§ **AIM OF THE EXERCISE**
Scan the records for the word "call". Copy each line that includes it.

§ **RECORDS SHOWN**
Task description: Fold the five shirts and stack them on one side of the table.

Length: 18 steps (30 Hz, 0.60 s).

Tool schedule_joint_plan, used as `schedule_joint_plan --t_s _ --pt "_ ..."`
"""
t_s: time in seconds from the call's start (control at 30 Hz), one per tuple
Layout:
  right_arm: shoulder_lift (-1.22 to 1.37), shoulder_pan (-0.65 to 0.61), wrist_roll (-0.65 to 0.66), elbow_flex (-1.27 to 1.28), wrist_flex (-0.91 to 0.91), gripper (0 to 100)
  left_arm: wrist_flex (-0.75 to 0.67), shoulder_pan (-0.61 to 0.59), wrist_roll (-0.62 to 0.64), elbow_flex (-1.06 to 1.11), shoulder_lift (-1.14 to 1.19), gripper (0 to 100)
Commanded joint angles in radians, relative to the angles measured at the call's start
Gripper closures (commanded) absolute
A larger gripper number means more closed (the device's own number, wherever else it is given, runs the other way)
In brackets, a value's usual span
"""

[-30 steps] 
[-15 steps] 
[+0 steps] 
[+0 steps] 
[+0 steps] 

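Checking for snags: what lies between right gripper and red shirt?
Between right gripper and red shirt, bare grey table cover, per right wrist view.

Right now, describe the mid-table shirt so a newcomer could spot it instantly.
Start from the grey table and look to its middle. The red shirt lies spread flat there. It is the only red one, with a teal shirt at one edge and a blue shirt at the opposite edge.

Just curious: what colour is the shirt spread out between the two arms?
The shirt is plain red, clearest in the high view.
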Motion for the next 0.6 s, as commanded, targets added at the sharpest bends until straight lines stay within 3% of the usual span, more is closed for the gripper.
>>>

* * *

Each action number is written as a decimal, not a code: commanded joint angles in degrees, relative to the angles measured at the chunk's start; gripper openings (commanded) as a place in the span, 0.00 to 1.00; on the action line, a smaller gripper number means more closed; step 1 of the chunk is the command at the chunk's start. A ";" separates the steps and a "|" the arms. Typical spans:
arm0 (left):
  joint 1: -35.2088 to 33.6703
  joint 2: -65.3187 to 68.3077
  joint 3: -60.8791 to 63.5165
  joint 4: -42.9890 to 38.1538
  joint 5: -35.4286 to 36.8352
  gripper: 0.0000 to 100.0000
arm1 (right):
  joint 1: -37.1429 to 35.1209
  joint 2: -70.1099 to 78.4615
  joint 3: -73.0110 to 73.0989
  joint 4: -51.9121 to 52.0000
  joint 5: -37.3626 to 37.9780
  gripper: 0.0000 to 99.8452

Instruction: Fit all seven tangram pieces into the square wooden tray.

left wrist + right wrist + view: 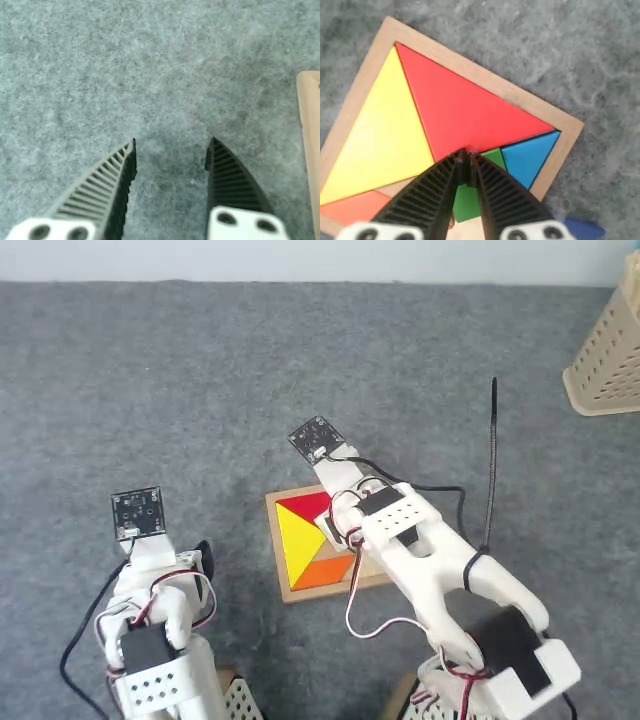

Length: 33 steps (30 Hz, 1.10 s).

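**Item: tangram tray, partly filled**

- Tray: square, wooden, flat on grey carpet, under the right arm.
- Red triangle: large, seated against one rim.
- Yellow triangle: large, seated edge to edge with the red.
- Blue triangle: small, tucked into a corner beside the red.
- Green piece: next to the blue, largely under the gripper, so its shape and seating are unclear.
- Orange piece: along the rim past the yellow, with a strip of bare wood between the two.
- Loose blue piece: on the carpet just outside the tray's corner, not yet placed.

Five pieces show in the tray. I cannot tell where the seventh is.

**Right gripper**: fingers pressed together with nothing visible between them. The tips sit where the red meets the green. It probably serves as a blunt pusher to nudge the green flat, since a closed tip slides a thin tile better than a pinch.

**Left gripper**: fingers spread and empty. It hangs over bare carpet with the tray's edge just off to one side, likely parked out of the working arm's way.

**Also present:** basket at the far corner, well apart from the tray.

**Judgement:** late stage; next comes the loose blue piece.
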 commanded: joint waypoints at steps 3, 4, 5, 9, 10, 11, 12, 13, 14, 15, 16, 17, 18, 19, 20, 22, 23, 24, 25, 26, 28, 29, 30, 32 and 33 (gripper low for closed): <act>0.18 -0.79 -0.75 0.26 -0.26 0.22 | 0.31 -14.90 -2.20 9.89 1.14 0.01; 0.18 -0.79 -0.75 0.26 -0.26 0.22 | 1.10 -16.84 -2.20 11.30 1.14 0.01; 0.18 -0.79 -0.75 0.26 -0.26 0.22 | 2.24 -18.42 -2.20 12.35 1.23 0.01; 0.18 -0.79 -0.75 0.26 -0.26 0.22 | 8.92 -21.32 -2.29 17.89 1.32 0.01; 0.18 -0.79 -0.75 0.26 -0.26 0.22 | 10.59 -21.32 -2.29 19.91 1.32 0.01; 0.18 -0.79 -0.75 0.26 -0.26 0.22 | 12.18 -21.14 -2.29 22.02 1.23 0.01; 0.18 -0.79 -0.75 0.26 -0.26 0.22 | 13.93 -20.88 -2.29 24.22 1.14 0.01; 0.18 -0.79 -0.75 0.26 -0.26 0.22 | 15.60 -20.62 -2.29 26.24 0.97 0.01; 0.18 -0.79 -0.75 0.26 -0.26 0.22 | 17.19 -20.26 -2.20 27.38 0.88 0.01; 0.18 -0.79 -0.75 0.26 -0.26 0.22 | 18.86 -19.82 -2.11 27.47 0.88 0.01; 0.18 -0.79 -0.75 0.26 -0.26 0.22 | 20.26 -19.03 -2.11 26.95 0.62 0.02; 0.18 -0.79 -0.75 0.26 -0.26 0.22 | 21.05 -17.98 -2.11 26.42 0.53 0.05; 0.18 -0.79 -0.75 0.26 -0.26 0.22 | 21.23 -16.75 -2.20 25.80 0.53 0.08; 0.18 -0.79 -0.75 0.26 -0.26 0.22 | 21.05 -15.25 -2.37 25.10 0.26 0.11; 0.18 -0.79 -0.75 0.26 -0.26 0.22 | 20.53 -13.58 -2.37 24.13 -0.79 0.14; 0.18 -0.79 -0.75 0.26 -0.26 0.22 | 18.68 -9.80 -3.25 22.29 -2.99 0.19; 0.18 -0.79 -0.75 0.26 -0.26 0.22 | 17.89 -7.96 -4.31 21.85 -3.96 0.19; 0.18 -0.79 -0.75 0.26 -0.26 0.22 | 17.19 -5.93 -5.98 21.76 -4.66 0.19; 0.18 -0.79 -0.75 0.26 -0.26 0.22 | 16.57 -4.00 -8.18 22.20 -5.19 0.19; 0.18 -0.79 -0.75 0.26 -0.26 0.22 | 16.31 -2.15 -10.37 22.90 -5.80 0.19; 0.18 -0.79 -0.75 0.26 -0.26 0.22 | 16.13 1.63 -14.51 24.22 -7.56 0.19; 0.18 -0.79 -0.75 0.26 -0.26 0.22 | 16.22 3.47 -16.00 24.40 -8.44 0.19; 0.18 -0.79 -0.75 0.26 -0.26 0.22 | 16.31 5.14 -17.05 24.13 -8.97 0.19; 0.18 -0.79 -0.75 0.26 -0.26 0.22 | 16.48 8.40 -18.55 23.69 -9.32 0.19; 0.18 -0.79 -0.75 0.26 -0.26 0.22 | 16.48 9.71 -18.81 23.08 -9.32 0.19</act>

§ **SOLUTION TO THIS TASK**
t_s: time in seconds from the call's start (control at 30 Hz), one per tuple
Commanded joint angles in radians, relative to the angles measured at the call's start

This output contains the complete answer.